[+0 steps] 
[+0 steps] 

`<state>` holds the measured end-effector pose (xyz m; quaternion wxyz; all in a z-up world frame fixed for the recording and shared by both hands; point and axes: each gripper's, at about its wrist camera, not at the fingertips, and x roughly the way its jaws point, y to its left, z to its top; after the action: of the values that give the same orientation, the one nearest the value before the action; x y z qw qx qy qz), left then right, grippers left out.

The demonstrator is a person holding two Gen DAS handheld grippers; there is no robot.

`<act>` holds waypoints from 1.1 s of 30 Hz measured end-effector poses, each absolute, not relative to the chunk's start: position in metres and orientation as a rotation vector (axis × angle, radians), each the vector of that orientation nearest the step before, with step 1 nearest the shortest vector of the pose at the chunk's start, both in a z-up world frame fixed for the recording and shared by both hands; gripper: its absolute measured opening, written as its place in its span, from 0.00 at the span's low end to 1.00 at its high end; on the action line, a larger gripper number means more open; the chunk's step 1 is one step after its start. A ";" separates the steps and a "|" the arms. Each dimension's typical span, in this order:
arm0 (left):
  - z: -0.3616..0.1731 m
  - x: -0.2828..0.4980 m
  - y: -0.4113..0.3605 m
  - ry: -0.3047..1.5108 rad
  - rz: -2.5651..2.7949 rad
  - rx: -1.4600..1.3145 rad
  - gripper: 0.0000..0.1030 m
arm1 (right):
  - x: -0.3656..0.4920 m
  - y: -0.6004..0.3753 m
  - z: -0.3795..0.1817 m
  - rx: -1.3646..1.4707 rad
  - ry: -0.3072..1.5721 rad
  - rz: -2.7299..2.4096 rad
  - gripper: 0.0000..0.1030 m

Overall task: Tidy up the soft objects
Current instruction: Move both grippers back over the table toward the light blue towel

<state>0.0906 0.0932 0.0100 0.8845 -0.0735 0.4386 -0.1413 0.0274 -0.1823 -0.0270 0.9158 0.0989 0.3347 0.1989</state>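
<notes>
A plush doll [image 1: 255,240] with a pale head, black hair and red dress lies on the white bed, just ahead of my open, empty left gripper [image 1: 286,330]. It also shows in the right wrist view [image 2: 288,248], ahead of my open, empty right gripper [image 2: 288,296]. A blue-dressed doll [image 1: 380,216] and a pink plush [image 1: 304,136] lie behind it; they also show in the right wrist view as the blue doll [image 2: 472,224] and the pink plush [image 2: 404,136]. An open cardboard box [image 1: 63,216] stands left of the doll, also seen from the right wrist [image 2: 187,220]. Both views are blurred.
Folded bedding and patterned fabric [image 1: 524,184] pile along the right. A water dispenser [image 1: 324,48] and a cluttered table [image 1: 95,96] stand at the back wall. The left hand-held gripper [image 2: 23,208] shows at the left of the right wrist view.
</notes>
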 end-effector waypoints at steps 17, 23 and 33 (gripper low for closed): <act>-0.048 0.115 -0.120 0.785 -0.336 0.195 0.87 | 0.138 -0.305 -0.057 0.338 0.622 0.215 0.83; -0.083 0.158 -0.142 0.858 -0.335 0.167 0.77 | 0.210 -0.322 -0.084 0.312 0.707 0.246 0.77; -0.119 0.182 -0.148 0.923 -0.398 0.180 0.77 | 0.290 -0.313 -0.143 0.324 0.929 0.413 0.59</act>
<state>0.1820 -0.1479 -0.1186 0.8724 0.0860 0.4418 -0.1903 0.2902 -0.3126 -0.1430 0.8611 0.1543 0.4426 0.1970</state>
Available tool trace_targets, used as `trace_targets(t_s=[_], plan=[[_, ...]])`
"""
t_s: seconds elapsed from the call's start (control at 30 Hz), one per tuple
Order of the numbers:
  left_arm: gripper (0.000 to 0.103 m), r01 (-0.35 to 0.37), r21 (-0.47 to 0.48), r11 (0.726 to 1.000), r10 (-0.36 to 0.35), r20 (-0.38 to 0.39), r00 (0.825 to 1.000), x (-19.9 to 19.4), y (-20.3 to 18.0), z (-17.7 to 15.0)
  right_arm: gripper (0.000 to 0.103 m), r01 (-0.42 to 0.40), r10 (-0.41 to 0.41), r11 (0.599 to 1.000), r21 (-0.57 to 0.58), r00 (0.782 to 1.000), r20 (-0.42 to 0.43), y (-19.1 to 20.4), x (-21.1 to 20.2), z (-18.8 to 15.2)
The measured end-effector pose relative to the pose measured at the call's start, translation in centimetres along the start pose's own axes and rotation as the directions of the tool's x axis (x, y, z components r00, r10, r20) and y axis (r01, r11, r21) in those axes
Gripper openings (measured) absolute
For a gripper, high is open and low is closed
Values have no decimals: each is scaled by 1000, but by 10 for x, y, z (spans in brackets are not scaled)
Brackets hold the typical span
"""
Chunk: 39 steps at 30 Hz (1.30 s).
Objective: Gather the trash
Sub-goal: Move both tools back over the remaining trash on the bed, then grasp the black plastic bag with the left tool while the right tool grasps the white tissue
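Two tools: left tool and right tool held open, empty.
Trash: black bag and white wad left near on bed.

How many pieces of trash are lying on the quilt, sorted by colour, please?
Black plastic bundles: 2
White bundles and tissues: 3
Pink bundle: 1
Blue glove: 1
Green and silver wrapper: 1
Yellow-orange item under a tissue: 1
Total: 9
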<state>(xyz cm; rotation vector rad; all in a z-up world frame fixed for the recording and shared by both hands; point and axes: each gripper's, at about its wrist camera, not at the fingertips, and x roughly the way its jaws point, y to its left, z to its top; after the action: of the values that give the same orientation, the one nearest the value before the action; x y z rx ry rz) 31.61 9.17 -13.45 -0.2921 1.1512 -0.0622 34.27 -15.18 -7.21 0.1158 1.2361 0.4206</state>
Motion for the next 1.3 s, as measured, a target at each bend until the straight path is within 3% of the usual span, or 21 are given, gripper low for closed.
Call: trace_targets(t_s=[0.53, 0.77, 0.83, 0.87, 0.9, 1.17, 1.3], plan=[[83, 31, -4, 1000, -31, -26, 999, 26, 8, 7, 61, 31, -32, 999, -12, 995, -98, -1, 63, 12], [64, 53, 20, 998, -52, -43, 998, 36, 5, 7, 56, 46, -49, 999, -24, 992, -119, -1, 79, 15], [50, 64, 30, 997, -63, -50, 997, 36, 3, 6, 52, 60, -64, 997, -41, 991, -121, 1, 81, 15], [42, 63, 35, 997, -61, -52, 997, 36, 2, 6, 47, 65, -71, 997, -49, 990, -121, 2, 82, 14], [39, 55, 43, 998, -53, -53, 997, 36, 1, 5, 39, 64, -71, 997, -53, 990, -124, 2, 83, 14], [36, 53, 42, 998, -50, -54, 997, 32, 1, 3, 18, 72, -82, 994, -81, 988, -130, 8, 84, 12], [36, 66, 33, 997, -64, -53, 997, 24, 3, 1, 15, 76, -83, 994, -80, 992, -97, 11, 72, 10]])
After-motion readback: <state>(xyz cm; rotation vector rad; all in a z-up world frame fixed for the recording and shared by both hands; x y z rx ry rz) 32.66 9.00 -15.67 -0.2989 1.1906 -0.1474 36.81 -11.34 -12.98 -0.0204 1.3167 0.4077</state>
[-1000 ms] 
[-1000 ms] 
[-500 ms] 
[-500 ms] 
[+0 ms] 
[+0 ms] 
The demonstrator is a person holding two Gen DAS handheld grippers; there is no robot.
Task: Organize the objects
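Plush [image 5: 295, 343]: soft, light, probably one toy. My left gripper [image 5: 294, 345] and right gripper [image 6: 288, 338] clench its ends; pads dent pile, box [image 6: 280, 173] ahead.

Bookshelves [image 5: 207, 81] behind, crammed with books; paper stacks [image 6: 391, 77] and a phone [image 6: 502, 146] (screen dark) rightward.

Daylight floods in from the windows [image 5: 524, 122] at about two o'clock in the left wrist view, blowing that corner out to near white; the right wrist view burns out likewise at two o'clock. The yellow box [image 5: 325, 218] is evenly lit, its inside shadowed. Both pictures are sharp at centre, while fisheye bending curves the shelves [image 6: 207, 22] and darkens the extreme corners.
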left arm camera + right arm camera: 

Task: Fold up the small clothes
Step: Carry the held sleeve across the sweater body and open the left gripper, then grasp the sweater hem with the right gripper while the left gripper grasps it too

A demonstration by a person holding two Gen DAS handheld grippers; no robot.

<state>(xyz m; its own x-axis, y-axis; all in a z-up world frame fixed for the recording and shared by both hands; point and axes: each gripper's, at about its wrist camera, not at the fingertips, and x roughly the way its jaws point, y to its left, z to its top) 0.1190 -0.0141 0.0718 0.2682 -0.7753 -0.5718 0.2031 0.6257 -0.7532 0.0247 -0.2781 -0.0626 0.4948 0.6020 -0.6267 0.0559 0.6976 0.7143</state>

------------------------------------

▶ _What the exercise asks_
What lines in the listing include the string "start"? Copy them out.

▶ _Response box_
`<act>` holds waypoints from 1.1 s of 30 Hz measured end-effector poses, each absolute, not relative to the chunk's start: position in metres and orientation as a rotation vector (axis × angle, radians), each the vector of that orientation nearest the step before, with step 1 nearest the shortest vector of the pose at the chunk's start, both in a z-up world frame fixed for the recording and shared by both hands; gripper: its absolute measured opening, written as its place in its span, from 0.00 at the span's low end to 1.00 at its high end; on the action line, a larger gripper number means more open; the chunk's step 1 is one step after its start. A ";" separates the steps and a "|" the arms. Each dimension's typical span, in this order:
t_s: seconds elapsed from the call's start (control at 30 Hz), one per tuple
The measured end-effector pose relative to the pose measured at the call's start, translation in centimetres along the start pose's own axes and rotation as the directions of the tool's x axis (x, y, z components r00, r10, r20) and y axis (r01, r11, r21) in those axes

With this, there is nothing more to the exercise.